What umask would you like to set for users on the system?
The umask setting affects file permissions. The default answer, 077, is the most secure setting. With a umask of 077, new files are protected so that only the file’s owner is allowed read, write, or execute access. You may want to relax this setting a bit, depending on your work environment. If you’re a tight-knit, trustworthy group that knows better than to keep any sensitive information in unencrypted files, you’ll be safe enough with a lower umask setting. Technique 27 contains helpful information about interpreting and setting file permissions. Enter your umask level and click OK.
Check out Technique 28 for some helpful ideas about encrypting documents.
Should we disallow root login on tty’s 1-6?

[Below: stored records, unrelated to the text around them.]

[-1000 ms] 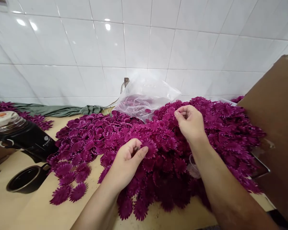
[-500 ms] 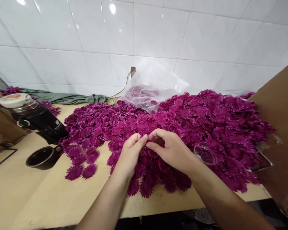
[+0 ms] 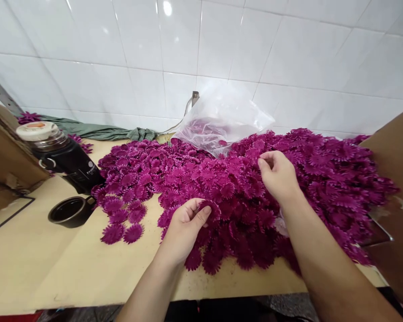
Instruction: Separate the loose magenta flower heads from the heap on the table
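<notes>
Between the thumb and fingers of my left hand (image 3: pixel 190 223) is a purple fabric flower (image 3: pixel 212 210), held near the front of the heap. My right hand (image 3: pixel 279 174) is farther back and to the right, over the pile of purple flowers (image 3: pixel 204 167). Its thumb and forefinger are pinched together right beside a flower of the heap; whether anything is between them is hidden. Behind my right forearm a small clear plastic lid (image 3: pixel 281 226) shows only in part among the flowers.
A clear plastic bag (image 3: pixel 228 118) with flowers stands at the tiled wall. On the left are a black flask (image 3: pixel 70 163), a dark mug (image 3: pixel 69 212) and a green cloth (image 3: pixel 97 129). A cardboard box (image 3: pixel 399 188) borders the right side of the table (image 3: pixel 80 273).
My hands were together over the heap and have parted. The right one has moved back and right; the left one holds the flower nearly in place. The view has shifted slightly.
</notes>
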The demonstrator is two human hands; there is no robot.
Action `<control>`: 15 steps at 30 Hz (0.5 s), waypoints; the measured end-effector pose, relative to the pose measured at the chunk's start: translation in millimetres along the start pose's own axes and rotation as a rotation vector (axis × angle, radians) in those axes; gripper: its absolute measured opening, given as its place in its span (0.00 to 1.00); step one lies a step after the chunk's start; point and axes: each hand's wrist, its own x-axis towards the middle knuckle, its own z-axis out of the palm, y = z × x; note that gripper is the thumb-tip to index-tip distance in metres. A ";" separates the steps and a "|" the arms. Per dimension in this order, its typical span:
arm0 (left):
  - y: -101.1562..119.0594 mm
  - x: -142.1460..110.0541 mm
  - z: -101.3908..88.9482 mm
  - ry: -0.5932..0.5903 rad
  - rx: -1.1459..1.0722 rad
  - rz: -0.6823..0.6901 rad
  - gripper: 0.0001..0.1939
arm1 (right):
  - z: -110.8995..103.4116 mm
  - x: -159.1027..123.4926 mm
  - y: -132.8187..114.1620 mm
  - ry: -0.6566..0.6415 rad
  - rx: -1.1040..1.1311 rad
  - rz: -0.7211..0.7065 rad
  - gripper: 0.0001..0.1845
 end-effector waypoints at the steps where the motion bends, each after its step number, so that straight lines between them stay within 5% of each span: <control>1: -0.5 0.0 -0.1 0.000 -0.023 -0.009 0.14 | -1.2 0.0 1.2 -0.020 -0.040 -0.027 0.05; 4: -1.6 1.4 1.9 0.001 -0.087 -0.007 0.13 | -6.2 -20.1 -14.9 -0.137 -0.077 -0.183 0.14; 8: -5.3 3.5 3.9 0.052 -0.065 0.031 0.16 | -11.0 -65.2 -51.7 -0.411 0.056 -0.409 0.09; 15: -12.7 8.7 -0.6 0.130 0.013 0.005 0.24 | -2.8 -87.5 -59.3 -0.615 0.058 -0.288 0.09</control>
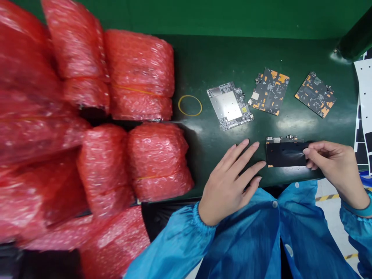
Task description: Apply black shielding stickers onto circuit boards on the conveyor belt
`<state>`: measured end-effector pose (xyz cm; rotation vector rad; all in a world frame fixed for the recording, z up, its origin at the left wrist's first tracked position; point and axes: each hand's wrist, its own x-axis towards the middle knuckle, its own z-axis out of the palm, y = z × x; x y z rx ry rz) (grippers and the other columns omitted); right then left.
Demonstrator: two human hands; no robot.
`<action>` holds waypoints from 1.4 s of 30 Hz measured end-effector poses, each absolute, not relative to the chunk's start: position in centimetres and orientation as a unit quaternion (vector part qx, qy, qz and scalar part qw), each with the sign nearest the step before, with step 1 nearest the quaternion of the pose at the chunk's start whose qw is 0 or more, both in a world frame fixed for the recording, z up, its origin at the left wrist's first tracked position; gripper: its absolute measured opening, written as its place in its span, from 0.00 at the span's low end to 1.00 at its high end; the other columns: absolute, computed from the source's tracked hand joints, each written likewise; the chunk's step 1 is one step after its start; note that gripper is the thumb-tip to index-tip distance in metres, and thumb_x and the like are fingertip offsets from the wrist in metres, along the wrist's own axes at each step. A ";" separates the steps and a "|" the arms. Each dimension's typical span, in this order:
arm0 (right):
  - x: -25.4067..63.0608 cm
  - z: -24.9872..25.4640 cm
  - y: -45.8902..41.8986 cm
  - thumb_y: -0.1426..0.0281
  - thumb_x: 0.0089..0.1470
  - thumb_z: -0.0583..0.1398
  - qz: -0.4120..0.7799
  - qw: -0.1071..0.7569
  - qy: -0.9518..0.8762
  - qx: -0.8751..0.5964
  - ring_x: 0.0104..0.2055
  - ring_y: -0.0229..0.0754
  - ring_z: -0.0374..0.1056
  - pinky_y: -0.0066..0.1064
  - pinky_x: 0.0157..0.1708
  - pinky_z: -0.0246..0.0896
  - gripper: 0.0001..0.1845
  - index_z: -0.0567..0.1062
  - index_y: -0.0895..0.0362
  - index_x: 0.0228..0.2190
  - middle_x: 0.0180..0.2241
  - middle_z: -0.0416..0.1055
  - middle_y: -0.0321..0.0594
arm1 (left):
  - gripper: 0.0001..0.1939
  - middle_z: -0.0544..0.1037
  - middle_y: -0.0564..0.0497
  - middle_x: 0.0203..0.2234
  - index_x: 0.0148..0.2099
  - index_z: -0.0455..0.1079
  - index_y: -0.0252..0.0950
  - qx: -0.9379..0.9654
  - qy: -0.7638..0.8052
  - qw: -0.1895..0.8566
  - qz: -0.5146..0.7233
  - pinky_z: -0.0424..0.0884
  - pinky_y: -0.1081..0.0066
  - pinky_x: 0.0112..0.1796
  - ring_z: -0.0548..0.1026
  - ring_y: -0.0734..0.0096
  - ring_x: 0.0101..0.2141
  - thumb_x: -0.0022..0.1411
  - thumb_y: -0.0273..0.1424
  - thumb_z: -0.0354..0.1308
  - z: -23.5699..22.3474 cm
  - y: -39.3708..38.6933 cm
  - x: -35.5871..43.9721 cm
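Note:
Near the front edge of the green table lies a circuit board (280, 139), mostly covered by a black sheet (286, 154). My right hand (331, 161) pinches the right end of the black sheet between thumb and fingers. To the left, my left hand (232, 178) is open, its fingers spread, and the fingertips come close to the board's left edge without holding anything. Farther back are a circuit board with a silver shield (229, 106) and two dark boards with orange patches, one in the middle (270, 91) and one at the right (315, 95).
Red bubble-wrap bundles (142, 73) crowd the left side, more of them (159, 159) near the front edge. A yellow rubber band (190, 105) lies on the green tabletop (203, 58). White sheets with black patches (364, 93) are at the right, below a dark post (353, 37).

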<state>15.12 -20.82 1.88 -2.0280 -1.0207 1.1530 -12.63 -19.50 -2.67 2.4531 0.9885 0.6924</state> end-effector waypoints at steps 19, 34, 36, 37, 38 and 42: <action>15.2 2.2 -20.2 0.52 0.46 0.74 0.457 0.331 -0.361 -0.743 0.17 0.40 0.73 0.28 0.18 0.69 0.20 0.82 0.56 0.26 0.16 0.75 0.37 | 0.22 0.74 0.40 0.65 0.64 0.69 0.39 0.822 0.403 0.271 0.298 0.72 0.50 0.62 0.73 0.51 0.64 0.70 0.29 0.60 -1.0 -18.1 -10.2; 15.0 1.1 -20.7 0.53 0.50 0.72 0.491 0.357 -0.385 -0.695 0.18 0.39 0.72 0.27 0.19 0.67 0.18 0.83 0.56 0.28 0.17 0.75 0.35 | 0.20 0.80 0.43 0.58 0.64 0.72 0.40 0.831 0.375 0.298 0.285 0.75 0.56 0.58 0.78 0.55 0.57 0.72 0.31 0.61 1.6 -15.6 -8.8; 14.9 1.6 -20.7 0.57 0.53 0.70 0.479 0.348 -0.432 -0.680 0.18 0.38 0.72 0.28 0.21 0.68 0.14 0.83 0.55 0.28 0.18 0.76 0.34 | 0.20 0.82 0.44 0.54 0.64 0.73 0.40 0.827 0.359 0.327 0.282 0.77 0.59 0.55 0.80 0.57 0.53 0.72 0.32 0.61 2.0 -15.5 -8.1; 14.7 1.9 -20.8 0.59 0.55 0.70 0.469 0.341 -0.460 -0.672 0.19 0.38 0.72 0.28 0.22 0.68 0.11 0.83 0.54 0.28 0.19 0.76 0.34 | 0.21 0.83 0.45 0.52 0.64 0.73 0.40 0.826 0.349 0.346 0.276 0.78 0.60 0.53 0.81 0.58 0.51 0.72 0.33 0.62 2.2 -15.5 -7.7; 14.6 2.3 -20.8 0.61 0.56 0.69 0.460 0.335 -0.487 -0.663 0.20 0.38 0.73 0.29 0.24 0.69 0.09 0.84 0.53 0.29 0.20 0.77 0.33 | 0.21 0.83 0.45 0.50 0.65 0.73 0.40 0.824 0.340 0.365 0.269 0.79 0.61 0.52 0.82 0.60 0.49 0.72 0.32 0.61 2.4 -15.4 -7.3; 14.5 3.3 -21.1 0.61 0.58 0.69 0.429 0.343 -0.534 -0.642 0.30 0.43 0.79 0.34 0.33 0.75 0.06 0.86 0.49 0.32 0.29 0.83 0.36 | 0.22 0.85 0.52 0.41 0.64 0.75 0.44 0.785 0.351 0.447 0.248 0.80 0.68 0.42 0.83 0.68 0.38 0.70 0.27 0.59 3.0 -14.8 -6.1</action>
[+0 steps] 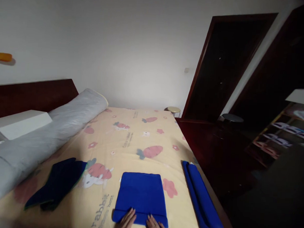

This question is phrased a little strangely. If you answer Yes to this question (which we recommend), you must have physical access to your computer to log in as user root. That’s a good idea because if intruders manage to steal your root password, they’ll need to be seated at the console before they can use it (or, they’ll have to steal a second, nonprivileged password as well).
Disabling root login on tty lines does not prevent you from gaining superuser privileges when you’re logging in remotely; you’ll just have to log in with a nonprivileged account first and then use su to give yourself superuser privileges.
We think this one’s a good idea, so check the Yes box and click OK.
Making the boot process more secure
Would you like to password protect the GRUB prompt?
This is a touchy one. If you enable it, you’ve got a really secure system. But if you forget the boot password, you’re out of luck; you pretty much need to reload the operating system at that point. We suggest choosing No, for safety’s sake. While this may seem like you’re leaving your boot process unprotected, you’re really ensuring that you can get back in without completely reinstalling Linux from scratch if you accidentally forget your boot password. Click OK when you’ve made your choice.
If you do choose to not password protect your boot prompt, be sure that you control physical access to your workstation. Anyone with physical access to your machine will be able to boot it if there is no GRUB password.
Would you like to disable CTRL-ALT-DELETE rebooting?
Many of these questions have to do with the physical security of your system. If your system is behind a locked door, you may want to leave some of these loopholes open for your use. We usually accept the default answer of No for the sake of convenience. That way, anyone with physical access to the workstation keyboard can reboot your computer.
Would you like to password protect single-user mode?
It’s a good idea to protect single-user mode, especially if you’ve left Ctrl-Alt-Delete rebooting active. If single-user mode is unprotected, anyone with physical access to your computer can reboot your system, lock out all users (including you), and change the root password. If you do choose to password protect single-user mode, anyone choosing to boot into single-user mode will be prompted for a password at boot time. Accept the default answer of Yes and click OK.
460 Technique 60: Securing the Fort with Bastille
Securing connection broker
The secureInetd server (xinetd) acts as a connection broker for a number of network services. xinetd listens for client requests coming in on specific ports and starts the associated server when a request arrives.
Would you like to set a default-deny on TCP Wrappers and xinetd?
If your computer has multiple network interfaces, you can define a default policy that determines whether your services are offered only to your local network, or provided to the world. It’s a good idea to follow Bastille’s recommendation and choose No. Click OK to continue.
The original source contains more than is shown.